Unit II – “Who Understands Faith?” In a quick review of our prior lesson, the Christians had multiplied greatly and the Grecian (Hellenistic) widows did not believe they were receiving their fair share from the common daily ministrations as the Hebrew widows. The disciples found it necessary to have the multitude choose seven men among the Greek and Hebrew widows to be appointed. We are introduced to Stephen (Acts 6:8-15; 7:1-2a) who not only administered the daily portions among the widows, but did great wonders and miracles among the people. His ministry became that of an evangelist. Jealous Jews bribed men to be false witnesses against him. He was brought before the Sanhedrin Council and charged with blasphemous words which promoted the destruction of the Temple, the Law, and the customs of all the Jewish traditions. When asked whether the charges were true, he welcomed the opportunity to defend himself by summarizing the history of the Jews’ relationship with God. (See Acts 7:2-53) He discussed Abraham, Moses, Joshua, David, and Solomon.
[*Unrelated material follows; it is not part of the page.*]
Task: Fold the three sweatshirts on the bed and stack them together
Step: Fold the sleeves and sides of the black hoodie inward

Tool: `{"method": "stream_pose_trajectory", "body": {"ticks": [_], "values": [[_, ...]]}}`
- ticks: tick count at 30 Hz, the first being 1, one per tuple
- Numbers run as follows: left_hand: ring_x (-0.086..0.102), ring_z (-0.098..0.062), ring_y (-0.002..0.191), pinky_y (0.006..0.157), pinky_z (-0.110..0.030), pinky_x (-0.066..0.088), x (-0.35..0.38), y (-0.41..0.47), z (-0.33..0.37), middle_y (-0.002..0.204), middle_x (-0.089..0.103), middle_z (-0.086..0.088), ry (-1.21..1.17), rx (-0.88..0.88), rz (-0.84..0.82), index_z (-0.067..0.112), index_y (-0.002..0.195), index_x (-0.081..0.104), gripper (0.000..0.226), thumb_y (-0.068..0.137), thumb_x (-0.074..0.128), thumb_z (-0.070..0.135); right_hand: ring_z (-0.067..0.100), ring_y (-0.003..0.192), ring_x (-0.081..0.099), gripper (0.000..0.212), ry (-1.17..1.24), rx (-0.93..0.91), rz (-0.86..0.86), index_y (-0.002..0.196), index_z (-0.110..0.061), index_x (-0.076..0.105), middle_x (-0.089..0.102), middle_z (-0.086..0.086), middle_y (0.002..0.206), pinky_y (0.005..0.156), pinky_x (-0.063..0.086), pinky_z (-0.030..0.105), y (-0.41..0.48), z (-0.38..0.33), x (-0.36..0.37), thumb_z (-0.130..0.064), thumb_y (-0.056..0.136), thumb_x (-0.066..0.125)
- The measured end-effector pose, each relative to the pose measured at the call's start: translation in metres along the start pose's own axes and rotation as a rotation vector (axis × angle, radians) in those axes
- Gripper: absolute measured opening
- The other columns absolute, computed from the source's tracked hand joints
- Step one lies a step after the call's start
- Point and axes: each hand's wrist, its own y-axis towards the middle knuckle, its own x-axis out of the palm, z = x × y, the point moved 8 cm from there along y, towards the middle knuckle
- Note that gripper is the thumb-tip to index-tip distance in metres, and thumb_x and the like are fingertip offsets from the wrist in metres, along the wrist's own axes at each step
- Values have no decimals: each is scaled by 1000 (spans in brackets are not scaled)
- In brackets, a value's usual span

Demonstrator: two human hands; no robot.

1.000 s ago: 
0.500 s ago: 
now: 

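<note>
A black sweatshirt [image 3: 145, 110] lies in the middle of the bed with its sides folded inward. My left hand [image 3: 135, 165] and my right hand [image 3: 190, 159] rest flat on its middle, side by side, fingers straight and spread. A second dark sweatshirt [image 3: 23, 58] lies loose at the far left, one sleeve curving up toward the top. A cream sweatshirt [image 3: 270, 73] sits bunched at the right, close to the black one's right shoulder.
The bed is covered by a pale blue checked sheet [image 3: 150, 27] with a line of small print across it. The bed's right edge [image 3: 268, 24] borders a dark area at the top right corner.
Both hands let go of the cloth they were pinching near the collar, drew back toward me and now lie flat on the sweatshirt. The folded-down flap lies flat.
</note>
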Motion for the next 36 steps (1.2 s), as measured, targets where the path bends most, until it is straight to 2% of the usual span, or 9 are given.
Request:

He had courage to speak before the enemies he faced on the Council. In today’s lesson we shall review the climax of his message and his martyrdom as it is recorded in Acts 7:51-60; 8:1a. The devotional reading is Ephesians 6:13-20.

‘Ye stiffnecked and uncircumcised in heart and ears, ye do always resist the Holy Ghost: as your fathers did, so do ye.’ Acts 7:51 Stephen now reaches the climax of his sermon. It is the longest one recorded in the book of Acts. Instead of pleading to be let go, he took the opportunity to deliver his message. After summarizing the history of the Jews’ relationship with God, he now boldly accuses them stating they have rejected God and the Holy Spirit in the same manner as their ancestors under the Law. He called them stiffnecked. This word is used often in the Bible. (Ex 32:9; Ex 33:3, 5; Deut 9;6, 13; Deut 10:16, etc.) It is a figurative expression taken from oxen that refuse to submit to be yoked. Their strong necks can’t be bent to the left or right. Just as the oxen were stubborn, so were the Israelites. They were also uncircumcised in both their heart and ears. Circumcision was considered a matter of cleanliness before God. Due to their continued disobedience, Stephen accused them of being uncircumcised in both their hearts (Jer 9:26) and ears (Jer 6:10). It was the Lord’s desire that their hearts were circumcised and they would no longer be stiff-necked. (Deut 10:16) Accept God and stop being stubborn. Accept the Holy Ghost and stop being stubborn. Their ancestors walked before the building of the Temple. Yet the Israelites worshiped the Temple as much as the Mosaic Law. Stephen accused the Council and onlookers of being the same as their ancestral fathers.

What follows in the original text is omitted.